WHNC
- Henderson, North Carolina; United States;
- Frequency: 890 kHz

Programming
- Format: Gospel
- Affiliations: Westwood One

Ownership
- Owner: The Paradise Network (TPN) of North Carolina, Inc.

History
- First air date: June 5, 1945
- Call sign meaning: Henderson, North Carolina

Technical information
- Licensing authority: FCC
- Facility ID: 56373
- Class: D
- Power: 1,000 watts
- Transmitter coordinates: 36°20′8.5″N 78°22′10″W﻿ / ﻿36.335694°N 78.36944°W

Links
- Public license information: Public file; LMS;
- Website: wcbq-whnc-am.godaddysites.com

= WHNC =

Radio station in Henderson, North Carolina

WHNC (890 AM) is a radio station in Henderson, North Carolina, United States, broadcasting a gospel music format. It is owned by The Paradise Network and simulcasts WCBQ (1340 AM) in Oxford.

==History==
On May 17, 1944, the Henderson Radio Corporation applied for authority to build a new 250-watt, daytime-only radio station on 890 kHz in Henderson, North Carolina. The firm had been incorporated by S. S. Stevenson and T. W. McCracken of Henderson and Nathan Frank of Roanoke Rapids. A construction permit was awarded on December 12, and WHNC began broadcasting on June 5 with programming from the Mutual Broadcasting System. Its transmitter site was located two miles north of town. Some of the original equipment was transported to North Carolina and the original studio on William Street from a defunct radio station in Arizona. In 1948, the company received a construction permit to build a companion FM station, WHNC-FM.
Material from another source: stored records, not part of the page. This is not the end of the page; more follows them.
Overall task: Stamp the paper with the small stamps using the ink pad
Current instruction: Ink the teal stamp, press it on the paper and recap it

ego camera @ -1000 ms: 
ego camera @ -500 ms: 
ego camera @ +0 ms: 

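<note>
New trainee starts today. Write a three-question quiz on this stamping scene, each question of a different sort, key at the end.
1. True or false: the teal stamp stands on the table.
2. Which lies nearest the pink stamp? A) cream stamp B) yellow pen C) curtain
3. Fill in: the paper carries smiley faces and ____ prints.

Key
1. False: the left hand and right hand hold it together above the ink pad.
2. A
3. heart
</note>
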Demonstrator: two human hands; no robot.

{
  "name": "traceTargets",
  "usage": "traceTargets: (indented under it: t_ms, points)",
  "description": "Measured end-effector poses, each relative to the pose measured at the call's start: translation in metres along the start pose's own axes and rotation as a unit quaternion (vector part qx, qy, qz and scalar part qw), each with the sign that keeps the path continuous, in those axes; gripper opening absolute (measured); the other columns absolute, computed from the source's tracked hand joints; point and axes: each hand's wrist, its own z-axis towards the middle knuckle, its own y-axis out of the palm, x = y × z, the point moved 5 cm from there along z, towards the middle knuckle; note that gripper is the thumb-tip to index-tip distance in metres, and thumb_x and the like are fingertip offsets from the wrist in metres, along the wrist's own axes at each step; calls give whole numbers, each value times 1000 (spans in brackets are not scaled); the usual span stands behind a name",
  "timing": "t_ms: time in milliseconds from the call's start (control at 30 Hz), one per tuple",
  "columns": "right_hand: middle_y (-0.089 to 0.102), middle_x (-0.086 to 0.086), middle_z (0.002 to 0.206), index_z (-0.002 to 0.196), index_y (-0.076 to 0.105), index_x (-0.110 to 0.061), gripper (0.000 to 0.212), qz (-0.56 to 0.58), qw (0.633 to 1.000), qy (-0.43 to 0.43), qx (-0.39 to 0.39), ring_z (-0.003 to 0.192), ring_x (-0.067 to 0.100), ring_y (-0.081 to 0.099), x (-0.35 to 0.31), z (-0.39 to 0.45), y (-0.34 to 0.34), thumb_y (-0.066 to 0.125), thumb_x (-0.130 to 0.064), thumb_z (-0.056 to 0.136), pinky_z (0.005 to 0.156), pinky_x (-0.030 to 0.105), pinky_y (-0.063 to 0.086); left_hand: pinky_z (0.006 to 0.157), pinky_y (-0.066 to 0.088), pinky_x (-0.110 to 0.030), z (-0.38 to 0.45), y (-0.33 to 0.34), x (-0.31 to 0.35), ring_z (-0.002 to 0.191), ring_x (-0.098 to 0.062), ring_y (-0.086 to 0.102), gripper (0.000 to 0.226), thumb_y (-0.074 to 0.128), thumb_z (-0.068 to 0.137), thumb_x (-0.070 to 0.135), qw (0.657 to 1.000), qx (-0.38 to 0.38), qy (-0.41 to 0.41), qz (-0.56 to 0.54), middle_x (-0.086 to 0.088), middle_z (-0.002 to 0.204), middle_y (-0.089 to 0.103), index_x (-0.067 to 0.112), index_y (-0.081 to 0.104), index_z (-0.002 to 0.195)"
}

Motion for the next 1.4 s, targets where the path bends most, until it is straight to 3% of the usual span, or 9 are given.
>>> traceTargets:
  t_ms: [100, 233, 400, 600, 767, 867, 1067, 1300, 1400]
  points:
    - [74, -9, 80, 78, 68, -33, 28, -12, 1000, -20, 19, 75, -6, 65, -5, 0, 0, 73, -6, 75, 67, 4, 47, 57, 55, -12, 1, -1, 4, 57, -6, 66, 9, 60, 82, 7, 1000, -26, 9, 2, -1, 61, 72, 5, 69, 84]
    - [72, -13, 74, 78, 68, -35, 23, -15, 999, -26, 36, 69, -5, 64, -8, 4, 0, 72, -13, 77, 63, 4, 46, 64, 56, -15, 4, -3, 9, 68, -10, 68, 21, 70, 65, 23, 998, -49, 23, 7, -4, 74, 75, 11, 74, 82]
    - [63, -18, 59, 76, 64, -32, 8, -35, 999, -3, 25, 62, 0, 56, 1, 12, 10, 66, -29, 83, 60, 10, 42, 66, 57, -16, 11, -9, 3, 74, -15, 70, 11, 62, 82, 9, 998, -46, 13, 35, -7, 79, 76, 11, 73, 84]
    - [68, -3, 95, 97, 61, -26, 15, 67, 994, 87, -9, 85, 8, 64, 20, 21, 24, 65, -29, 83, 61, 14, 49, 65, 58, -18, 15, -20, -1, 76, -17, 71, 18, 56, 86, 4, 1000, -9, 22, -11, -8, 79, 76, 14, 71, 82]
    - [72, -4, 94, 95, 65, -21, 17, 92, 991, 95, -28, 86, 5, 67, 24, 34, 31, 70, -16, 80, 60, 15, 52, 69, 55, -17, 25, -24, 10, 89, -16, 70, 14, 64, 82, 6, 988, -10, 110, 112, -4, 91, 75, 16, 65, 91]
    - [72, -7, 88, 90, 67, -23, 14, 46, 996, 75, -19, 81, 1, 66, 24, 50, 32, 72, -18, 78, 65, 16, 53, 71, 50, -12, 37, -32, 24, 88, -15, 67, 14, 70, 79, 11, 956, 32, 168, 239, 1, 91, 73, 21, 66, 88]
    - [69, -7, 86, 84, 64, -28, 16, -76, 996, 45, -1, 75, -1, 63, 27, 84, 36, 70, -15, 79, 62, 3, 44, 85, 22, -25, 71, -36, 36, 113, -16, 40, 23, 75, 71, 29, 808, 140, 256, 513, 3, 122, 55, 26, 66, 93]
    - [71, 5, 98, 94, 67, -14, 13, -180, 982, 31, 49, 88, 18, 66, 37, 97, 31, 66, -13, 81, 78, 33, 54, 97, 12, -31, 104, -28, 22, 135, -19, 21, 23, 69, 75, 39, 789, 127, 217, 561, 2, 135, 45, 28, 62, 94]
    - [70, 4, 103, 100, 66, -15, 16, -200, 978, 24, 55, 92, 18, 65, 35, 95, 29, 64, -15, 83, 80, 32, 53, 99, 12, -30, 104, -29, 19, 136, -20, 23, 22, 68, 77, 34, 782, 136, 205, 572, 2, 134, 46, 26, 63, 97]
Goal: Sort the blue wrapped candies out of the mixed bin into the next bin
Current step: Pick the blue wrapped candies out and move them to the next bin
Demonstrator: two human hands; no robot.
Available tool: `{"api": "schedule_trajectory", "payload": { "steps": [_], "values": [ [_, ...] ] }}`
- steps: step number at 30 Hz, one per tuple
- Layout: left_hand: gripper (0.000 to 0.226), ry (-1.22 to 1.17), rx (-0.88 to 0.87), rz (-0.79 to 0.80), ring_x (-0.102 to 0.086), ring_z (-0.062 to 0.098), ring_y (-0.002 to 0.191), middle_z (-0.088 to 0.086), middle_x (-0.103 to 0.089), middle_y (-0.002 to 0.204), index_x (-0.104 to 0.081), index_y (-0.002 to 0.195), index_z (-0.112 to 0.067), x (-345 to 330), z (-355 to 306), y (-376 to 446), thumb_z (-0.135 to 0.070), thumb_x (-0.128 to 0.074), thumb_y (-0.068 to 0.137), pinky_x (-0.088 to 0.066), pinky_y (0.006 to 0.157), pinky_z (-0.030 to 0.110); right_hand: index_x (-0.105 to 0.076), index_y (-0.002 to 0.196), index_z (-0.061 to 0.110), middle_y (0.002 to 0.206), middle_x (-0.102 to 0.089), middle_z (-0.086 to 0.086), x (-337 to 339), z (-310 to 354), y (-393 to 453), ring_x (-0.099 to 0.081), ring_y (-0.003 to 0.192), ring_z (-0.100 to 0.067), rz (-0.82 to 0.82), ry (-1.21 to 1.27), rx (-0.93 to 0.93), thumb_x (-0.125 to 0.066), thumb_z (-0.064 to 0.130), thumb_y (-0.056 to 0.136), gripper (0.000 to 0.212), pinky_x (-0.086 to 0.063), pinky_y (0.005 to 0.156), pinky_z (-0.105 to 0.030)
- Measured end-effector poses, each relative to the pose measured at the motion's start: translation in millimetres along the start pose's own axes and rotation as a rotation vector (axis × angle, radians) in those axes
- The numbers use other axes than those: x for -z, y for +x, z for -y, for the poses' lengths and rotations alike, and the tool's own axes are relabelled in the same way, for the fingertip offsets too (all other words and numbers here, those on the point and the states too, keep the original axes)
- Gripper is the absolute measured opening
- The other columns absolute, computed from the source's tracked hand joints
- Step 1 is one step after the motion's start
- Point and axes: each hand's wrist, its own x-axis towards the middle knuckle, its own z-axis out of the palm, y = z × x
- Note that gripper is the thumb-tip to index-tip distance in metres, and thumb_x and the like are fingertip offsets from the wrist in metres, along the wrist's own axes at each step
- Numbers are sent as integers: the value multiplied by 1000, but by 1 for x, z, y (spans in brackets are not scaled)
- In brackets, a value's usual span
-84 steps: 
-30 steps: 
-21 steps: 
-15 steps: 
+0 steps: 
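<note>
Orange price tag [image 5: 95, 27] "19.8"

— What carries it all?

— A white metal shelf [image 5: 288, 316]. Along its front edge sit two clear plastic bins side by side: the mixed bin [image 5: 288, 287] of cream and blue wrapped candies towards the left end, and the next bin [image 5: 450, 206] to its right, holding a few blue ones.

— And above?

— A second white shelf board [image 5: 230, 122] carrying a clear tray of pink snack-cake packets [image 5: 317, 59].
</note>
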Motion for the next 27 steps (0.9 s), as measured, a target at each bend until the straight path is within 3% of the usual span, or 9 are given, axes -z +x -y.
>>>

A new studio was built in 1952, burned in a January 1956 fire that destroyed the transmitter, and reopened three months later. Frank became the sole owner in 1953 and sold WHNC-AM-FM in 1971 to the Beasley Broadcast Group. Beasley sold WHNC and the FM, then renamed WXNC, to Rigel, Inc. in 1978; a minority stake in the new ownership was held by the stations' general manager. WXNC was sold off in 1981 to the Bible Broadcasting Network and became WYFL. Rigel sold WHNC in 1994 to the Woodlief family, owner of WCBQ (1340 AM) in nearby Oxford. At the time, WHNC—which had been airing an automated oldies format—began simulcasting WCBQ on a full-time basis and shut down its local operation.